The electrochemical oxygen reduction reaction (ORR) provides a green route for decentralized H₂ O₂ synthesis, where a structure-selectivity relationship is pivotal for the control of a highly selective and active two-electron pathway. Here, we report the fabrication of a boron and nitrogen co-doped turbostratic carbon catalyst with tunable B-N-C configurations (CNB-ZIL) by the assistance of a zwitterionic liquid (ZIL) for electrochemical hydrogen peroxide production.

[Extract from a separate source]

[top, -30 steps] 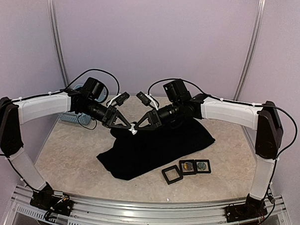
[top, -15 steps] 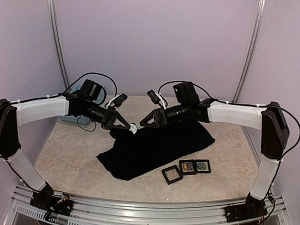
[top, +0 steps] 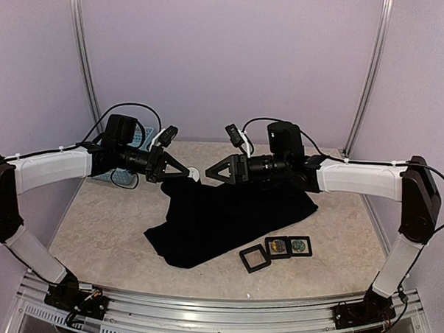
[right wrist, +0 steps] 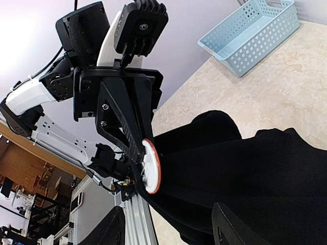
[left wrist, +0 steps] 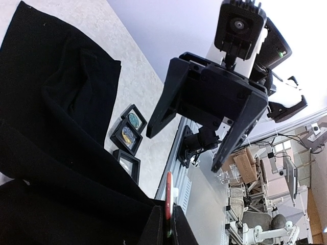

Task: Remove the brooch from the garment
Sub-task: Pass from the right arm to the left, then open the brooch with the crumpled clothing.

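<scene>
Risk: the right claw (top: 209,173) gapes empty and nothing anchors the garment (top: 227,218). A pull by the left claw (top: 186,174) may drag the cloth along, or the disc may slip. The brooch (right wrist: 151,167) is a white disc with a red rim, clenched in the left claw above the desk (top: 101,235), with black cloth tented up to it.

The garment (top: 227,218) is plain black, with no print. The brooch (right wrist: 151,167) is a white disc with an orange-red rim. The basket (right wrist: 250,33) is light blue, dotted all over with small holes. The counter (top: 109,228) is beige with a faint marbled pattern. Three small frames (top: 279,247) are black; two have greenish and golden centres. The left end effector (top: 186,174) and the right end effector (top: 210,173) are black. The left arm (top: 52,166) and the right arm (top: 361,178) are white with black joints. The wall (top: 226,63) is pale lilac.
</scene>
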Tool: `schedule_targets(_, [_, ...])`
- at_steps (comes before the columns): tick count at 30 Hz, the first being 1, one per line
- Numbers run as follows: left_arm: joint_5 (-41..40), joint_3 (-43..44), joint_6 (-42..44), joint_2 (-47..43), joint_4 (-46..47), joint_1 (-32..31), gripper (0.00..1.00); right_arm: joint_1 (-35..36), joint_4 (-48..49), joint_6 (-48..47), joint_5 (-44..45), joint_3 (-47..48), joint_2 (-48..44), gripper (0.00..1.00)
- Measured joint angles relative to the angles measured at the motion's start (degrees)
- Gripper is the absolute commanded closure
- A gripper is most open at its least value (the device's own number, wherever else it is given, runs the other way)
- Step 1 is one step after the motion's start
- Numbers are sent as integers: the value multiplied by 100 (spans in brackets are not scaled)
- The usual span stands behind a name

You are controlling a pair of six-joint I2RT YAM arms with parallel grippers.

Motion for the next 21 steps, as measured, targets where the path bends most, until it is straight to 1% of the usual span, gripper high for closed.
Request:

Combined spectroscopic analysis reveals a fine tailored B-N moiety in CNB-ZIL, where interfacial B-N species in a homogeneous distribution tend to segregate into hexagonal boron nitride domains at higher pyrolysis temperatures. Based on the experimental observations, a correlation between the interfacial B-N moieties and HO₂ ^- selectivity is established. The CNB-ZIL electrocatalysts with optimal interfacial B-N moieties exhibit a high HO₂ ^- selectivity with small overpotentials in alkaline media, giving a HO₂ ^- yield of ≈1787 mmol g_catalyst ^-1 h^-1 at -1.4 V in a flow-cell reactor.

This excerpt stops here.